Im Rahmen der Kooperativen Prozessgestaltung werden diese Zusammenhänge analysiert und die Entwicklungsmöglichkeiten (Ziele) entsprechend gestaltet.


ICF (Deutsch: Internationale Klassifikation der Funktionsfähigkeit, Behinderung und Gesundheit) ist die international gültige Klassifikation der Funktionalen Gesundheit und dient der Beschreibung der Lebenssituation einer Person.
 

Weitere Themen bei der Begleitung

Im Alltag in der Arbeit mit Menschen gibt es jeden Tag neue und andere Herausforderungen. Fragen, die sich stellen sind zum Beispiel: 

•    Was braucht der Klient oder die Klientin, damit er oder sie weder über- noch unterfordert ist?      Überfordere ich ihn oder sie zum Beispiel wenn ich ihn oder sie alleine zum Einkaufen schicke?
 
•    Was tue ich, wenn mir jemand erzählt, dass er nicht mehr leben möchte?

•    Wie werden die Klienten und Klientinnen vor Gewalt und Grenzverletzungen geschützt?
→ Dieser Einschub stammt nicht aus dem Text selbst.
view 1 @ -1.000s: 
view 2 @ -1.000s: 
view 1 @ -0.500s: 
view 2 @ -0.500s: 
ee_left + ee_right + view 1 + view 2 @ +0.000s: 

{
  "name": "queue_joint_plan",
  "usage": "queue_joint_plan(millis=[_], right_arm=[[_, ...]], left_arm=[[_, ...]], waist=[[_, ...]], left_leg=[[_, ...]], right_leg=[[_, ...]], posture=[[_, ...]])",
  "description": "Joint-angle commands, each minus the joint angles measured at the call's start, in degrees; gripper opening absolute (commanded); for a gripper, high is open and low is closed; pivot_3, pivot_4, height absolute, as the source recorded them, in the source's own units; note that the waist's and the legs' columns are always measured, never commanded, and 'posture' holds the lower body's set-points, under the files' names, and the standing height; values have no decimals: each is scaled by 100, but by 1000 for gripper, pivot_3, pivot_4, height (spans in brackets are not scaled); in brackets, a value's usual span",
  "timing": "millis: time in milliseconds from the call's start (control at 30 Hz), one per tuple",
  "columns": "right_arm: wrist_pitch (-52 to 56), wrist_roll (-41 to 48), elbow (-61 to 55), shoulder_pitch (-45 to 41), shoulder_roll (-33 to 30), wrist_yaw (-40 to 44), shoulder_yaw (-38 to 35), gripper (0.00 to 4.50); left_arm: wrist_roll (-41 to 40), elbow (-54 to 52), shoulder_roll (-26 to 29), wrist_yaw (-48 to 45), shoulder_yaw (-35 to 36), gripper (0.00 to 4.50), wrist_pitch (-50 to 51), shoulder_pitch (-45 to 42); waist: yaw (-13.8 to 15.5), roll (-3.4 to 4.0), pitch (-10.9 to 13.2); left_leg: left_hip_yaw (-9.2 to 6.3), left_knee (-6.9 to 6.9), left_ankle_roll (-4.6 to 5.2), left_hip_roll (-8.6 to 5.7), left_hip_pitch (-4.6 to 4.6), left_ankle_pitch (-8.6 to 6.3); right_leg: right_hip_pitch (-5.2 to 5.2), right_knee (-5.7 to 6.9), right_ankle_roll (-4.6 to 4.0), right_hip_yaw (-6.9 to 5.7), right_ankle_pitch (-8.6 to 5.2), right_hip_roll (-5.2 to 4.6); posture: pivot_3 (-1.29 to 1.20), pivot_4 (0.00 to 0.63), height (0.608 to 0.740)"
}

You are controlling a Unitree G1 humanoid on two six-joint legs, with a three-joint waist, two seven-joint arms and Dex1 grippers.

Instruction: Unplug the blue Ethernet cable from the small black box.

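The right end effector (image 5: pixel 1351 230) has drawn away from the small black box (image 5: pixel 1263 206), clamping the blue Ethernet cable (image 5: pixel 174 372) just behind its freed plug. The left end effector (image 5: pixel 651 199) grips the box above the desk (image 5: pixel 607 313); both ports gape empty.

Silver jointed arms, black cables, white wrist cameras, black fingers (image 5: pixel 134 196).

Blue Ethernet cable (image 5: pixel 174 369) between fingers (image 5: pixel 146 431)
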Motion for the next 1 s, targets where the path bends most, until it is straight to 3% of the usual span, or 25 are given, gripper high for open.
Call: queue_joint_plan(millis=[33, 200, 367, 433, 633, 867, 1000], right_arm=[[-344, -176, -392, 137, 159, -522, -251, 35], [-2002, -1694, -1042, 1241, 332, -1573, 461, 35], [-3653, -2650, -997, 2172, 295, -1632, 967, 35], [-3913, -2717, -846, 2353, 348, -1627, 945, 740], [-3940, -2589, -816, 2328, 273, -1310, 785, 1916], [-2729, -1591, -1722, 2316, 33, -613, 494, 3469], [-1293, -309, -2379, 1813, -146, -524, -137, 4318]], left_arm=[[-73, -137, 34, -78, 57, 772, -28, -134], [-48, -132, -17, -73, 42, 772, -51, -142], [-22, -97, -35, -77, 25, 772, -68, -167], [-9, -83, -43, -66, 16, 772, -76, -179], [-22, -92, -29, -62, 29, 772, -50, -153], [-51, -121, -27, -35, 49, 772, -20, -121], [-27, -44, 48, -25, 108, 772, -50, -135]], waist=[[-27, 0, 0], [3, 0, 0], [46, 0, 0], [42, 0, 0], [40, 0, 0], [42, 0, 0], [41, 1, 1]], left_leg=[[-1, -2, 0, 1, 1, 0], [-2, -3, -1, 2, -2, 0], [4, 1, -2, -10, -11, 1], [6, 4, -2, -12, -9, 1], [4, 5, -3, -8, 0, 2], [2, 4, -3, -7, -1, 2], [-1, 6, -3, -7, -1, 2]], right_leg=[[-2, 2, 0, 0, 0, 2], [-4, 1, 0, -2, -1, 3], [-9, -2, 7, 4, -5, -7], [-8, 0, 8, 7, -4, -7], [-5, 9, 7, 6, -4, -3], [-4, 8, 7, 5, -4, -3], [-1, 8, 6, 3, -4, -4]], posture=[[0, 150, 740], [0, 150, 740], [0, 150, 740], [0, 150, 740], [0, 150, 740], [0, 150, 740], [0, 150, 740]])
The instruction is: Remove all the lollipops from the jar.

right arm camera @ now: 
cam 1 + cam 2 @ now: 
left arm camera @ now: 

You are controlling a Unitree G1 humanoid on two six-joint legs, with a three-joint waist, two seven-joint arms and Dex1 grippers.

•    Worin besteht meine Aufgabe und wie weit reicht meine Verantwortung, wenn zwei Klientinnen oder Klienten oder ein Paar miteinander im gleichen Zimmer schlafen möchten?

Um bei diesen Fragen Orientierung zu geben, werden die Grundhaltung sowie allenfalls Verhaltensvorgaben zu den einzelnen Themen, wie zum Beispiel Entwicklung, Liebe und Sexualität, Gewaltprävention oder Suizidalität im Agogik-Rahmenkonzept sowie in weiteren mitgeltenden Dokumenten geklärt. Dabei werden immer der geltende rechtliche Rahmens sowie die wissenschaftlichen Erkenntnisse sowie anerkannte Theorien berücksichtigt.